Lee and Skip Vronsky pursue the pair. Lee locates the vehicle they were using and instructs Skip to wait for her by their car, continuing alone. Morgan and Lee have a final showdown, seemingly matched in strength and speed. Finally, Morgan knocks down Lee, and as she falls, Lee is impaled on the branch of a fallen tree. Morgan begins to flee again, but Lee catches up and kills her. Lee shoots the surviving handlers, Menser and Vronsky, getting rid of any witnesses to what happened.

The executives at SynSect are sitting in a conference room while calmly discussing what happened. It's suggested that Lee is actually an earlier, less emotional prototype of a human hybrid weapon, and they conclude that she is a superior model to Morgan. Elsewhere, Lee is shown making a gesture with her hands, the same way that Morgan had when Dr. Shapiro asked her how she felt about injuring Dr. Grieff.

Production

Morgan, a sci-fi thriller scripted by Seth W. Owen, was placed on the 2014 Black List of Best Unproduced Screenplays. With 20th Century Fox attached as financier and distributor, Ridley Scott's Scott Free Productions was set to produce. On March 10, 2015, Kate Mara was announced as having been cast in the lead role, corporate risk-management consultant Lee Weathers, while Luke Scott, son of Ridley, was set to make his directing debut, with Ridley Scott producing, along with Michael Schaefer and Elishia Holmes. Anya Taylor-Joy was also added to the cast in the title role of a genetically-engineered being. On April 29, 2015, Paul Giamatti and Toby Jones were cast as a psychologist and chief scientist in charge of the lab facility, respectively. Boyd Holbrook was also set to play a nutritionist at the facility, and Jennifer Jason Leigh and Michelle Yeoh were later cast in supporting roles.

Filming

Principal photography on the film began on May 26, 2015, in Northern Ireland.

Box office

In the United States, Morgan was released on September 2, 2016, and was originally projected to gross around $6 million from 2,020 theaters in its opening weekend. However, after grossing just $615,000 on its first day, weekend projections were lowered to $2 million. It went on to open to $2 million, finishing 18th at the box office. In its second weekend it grossed just $495,000, finishing 21st at the box office.

Critical response

Morgan has received mixed reviews from critics. Rotten Tomatoes gives the film an approval rating of 40%, based on 129 reviews, with a weighted average score of 5.1/10. The site's critical consensus reads, "Morgan neglects to develop its decent premise, opting instead to settle for a garden-variety sci-fi thriller with more action than ideas." On Metacritic the film has a score of 48 out of 100, based on 33 critics, indicating "mixed or average reviews". Audiences polled by CinemaScore gave the film an average grade of "C+" on an A+ to F scale.

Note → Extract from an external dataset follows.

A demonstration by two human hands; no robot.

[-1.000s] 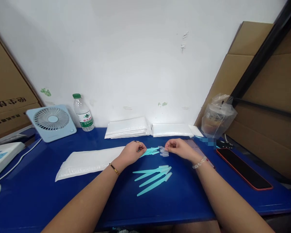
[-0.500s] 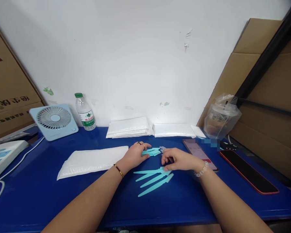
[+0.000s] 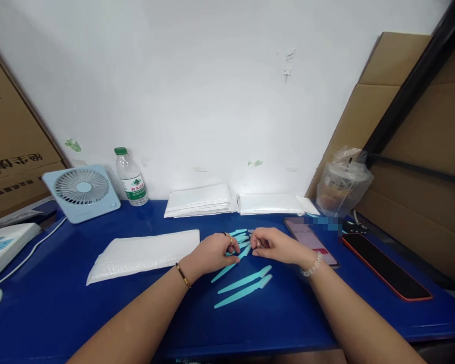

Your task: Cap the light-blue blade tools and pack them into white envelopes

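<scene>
A slim teal razor (image 3: 227, 266) with a long tapered handle lies slanted on the blue desk (image 3: 60, 303), left of the phone (image 3: 311, 240). The left hand (image 3: 216, 252) has its fingers closed on it. The right hand (image 3: 275, 246), between razor and phone, is curled; its grip cannot be told. Beyond the phone, a plastic bag (image 3: 341, 184) contains a lidded cup.

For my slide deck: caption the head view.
Left hand holds a turquoise stick beside the right hand on a blue table.

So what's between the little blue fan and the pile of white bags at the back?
A water bottle with a green cap, standing upright; the head view shows it.
</scene>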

Keith Phipps of Uproxx praised the film's setup but criticized its execution, writing, "It floats a few interesting ideas it can’t develop and it doesn’t know how to ratchet up the tension or fold those ideas into thrills. And it’s not like that can’t be done with this premise, as Ex Machina already demonstrated." Richard Roeper of the Chicago Sun-Times gave the film one out of four stars, ranking the film #4 among his worst films of 2016 and saying: "The only thing worse than the first three-quarters of Morgan is the supposed payoff, which veers from the dumb to the really dumb to the so-dumb-you’ll-hardly-believe it".